Investments in Industrial AI and Physical AI are driving growing demand for digital twins across industries.
These virtual replicas of real-world environments, facilities, and processes achieve physics-level accuracy, and they not only help manufacturers optimize planning and operations but also serve as safe, efficient, and reliable training grounds for visual AI agents, intelligent vehicles, and robots.
Building such physically accurate simulation environments can facilitate the seamless transition of Physical AI into the real world, yet creating them typically requires substantial human effort. However, leveraging the latest advancements in OpenUSD—a powerful open standard for describing and connecting complex 3D worlds—along with optimized rendering, neural reconstruction, and World Foundation Models (WFM), developers can accelerate the construction of large-scale digital twins.
To accelerate the development of digital twins and Physical AI, NVIDIA unveiled new research findings, the NVIDIA Omniverse library, the NVIDIA Cosmos World Foundation Models, and advanced AI infrastructure such as NVIDIA RTX PRO Servers and NVIDIA DGX Cloud at this year’s SIGGRAPH.
The latest Omniverse Software Development Kit (SDK) integrates MuJoCo with Universal Scene Description (OpenUSD), enabling over 250,000 MJCF robotics learning developers to conduct robot simulations across various platforms.

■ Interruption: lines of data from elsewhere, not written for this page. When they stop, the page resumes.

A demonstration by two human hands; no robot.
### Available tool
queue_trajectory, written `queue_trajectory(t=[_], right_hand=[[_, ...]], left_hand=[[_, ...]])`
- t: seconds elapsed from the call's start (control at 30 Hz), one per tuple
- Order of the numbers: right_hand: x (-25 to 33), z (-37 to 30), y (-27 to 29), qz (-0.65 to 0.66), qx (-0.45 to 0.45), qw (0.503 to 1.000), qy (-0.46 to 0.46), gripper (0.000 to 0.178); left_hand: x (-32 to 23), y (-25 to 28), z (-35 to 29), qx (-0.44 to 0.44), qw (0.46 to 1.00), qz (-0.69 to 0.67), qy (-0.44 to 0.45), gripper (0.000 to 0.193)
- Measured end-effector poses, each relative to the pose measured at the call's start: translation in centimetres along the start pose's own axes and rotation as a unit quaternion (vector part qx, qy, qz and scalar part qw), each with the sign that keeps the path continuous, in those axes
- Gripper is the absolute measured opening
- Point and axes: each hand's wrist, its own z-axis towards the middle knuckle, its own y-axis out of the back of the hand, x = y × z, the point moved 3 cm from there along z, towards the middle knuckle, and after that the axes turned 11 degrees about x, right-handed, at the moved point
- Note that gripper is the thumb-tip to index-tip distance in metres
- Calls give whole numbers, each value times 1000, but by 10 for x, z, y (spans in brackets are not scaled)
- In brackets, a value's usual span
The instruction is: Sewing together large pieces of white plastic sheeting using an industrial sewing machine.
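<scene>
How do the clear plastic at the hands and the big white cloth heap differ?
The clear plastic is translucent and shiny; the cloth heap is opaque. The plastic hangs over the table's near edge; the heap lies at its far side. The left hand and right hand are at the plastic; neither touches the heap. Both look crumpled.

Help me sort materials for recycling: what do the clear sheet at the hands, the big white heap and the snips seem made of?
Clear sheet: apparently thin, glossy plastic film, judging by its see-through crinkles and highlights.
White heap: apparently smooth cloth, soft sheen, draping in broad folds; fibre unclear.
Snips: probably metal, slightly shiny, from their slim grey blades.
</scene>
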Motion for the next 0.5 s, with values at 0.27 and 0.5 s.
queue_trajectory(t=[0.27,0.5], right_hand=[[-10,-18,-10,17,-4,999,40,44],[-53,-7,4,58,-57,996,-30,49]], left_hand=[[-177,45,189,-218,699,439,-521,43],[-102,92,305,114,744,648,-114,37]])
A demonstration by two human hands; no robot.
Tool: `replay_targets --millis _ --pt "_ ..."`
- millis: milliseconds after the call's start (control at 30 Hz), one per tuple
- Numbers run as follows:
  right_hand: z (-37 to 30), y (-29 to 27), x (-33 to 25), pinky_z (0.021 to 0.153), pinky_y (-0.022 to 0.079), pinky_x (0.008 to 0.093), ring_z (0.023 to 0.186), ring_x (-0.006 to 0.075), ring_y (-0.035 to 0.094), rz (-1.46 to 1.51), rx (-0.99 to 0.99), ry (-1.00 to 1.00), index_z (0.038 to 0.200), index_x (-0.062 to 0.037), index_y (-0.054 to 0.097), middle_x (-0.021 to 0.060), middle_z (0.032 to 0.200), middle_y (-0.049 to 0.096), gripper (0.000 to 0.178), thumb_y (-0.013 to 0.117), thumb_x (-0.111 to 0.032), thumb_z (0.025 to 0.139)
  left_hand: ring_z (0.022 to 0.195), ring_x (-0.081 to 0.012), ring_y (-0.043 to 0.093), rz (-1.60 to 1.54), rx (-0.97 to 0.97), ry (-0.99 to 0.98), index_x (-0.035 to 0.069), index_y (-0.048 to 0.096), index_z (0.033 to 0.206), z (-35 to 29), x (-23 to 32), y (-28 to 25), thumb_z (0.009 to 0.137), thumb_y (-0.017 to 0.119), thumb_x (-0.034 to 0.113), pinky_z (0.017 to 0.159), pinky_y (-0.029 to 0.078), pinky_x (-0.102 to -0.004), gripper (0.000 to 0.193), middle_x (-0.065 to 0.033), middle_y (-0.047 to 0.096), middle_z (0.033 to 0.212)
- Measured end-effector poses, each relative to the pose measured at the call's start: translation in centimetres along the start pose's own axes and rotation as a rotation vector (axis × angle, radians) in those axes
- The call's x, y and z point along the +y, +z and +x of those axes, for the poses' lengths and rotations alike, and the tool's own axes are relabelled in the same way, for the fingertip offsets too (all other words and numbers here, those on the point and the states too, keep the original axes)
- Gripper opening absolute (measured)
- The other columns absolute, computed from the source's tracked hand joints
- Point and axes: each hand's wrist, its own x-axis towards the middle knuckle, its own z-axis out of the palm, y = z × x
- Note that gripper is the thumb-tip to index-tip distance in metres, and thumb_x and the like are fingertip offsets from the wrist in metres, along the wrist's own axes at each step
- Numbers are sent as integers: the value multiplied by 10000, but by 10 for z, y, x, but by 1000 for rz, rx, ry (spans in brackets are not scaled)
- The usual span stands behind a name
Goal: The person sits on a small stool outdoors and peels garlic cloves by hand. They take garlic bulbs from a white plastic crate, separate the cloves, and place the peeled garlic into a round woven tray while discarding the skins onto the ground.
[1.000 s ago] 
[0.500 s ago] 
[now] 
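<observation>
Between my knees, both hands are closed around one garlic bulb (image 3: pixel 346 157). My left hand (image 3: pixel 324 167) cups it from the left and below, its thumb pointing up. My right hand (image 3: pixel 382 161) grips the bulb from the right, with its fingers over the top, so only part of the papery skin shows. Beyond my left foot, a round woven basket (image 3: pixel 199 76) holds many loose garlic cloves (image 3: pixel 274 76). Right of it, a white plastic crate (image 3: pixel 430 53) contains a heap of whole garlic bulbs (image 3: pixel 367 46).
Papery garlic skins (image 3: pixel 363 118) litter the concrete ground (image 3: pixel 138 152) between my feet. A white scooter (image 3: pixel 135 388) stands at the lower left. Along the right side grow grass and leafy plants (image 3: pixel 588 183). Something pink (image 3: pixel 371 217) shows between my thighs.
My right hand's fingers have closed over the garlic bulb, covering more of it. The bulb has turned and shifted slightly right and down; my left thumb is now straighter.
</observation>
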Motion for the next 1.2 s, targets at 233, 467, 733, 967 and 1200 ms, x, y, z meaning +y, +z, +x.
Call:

The Omniverse NuRec library and AI models support Omniverse RTX ray-traced 3D Gaussian splatting, allowing developers to capture, reconstruct, and simulate the real world in 3D using sensor data.
NVIDIA Isaac Sim 5.0 and Isaac Lab 2.2—open-source robotics simulation and learning frameworks—are now available on GitHub. Isaac Sim adopts NuRec neural rendering and the new OpenUSD Robotics and Sensor Schema, further bridging the gap between simulation and reality.
Cosmos World Foundation Models such as Cosmos Transfer-2 and NVIDIA Cosmos Reason significantly enhance synthetic data generation and reasoning capabilities for Physical AI development. Advances by NVIDIA Research in rendering and AI-aided material generation help developers scale up digital twin development.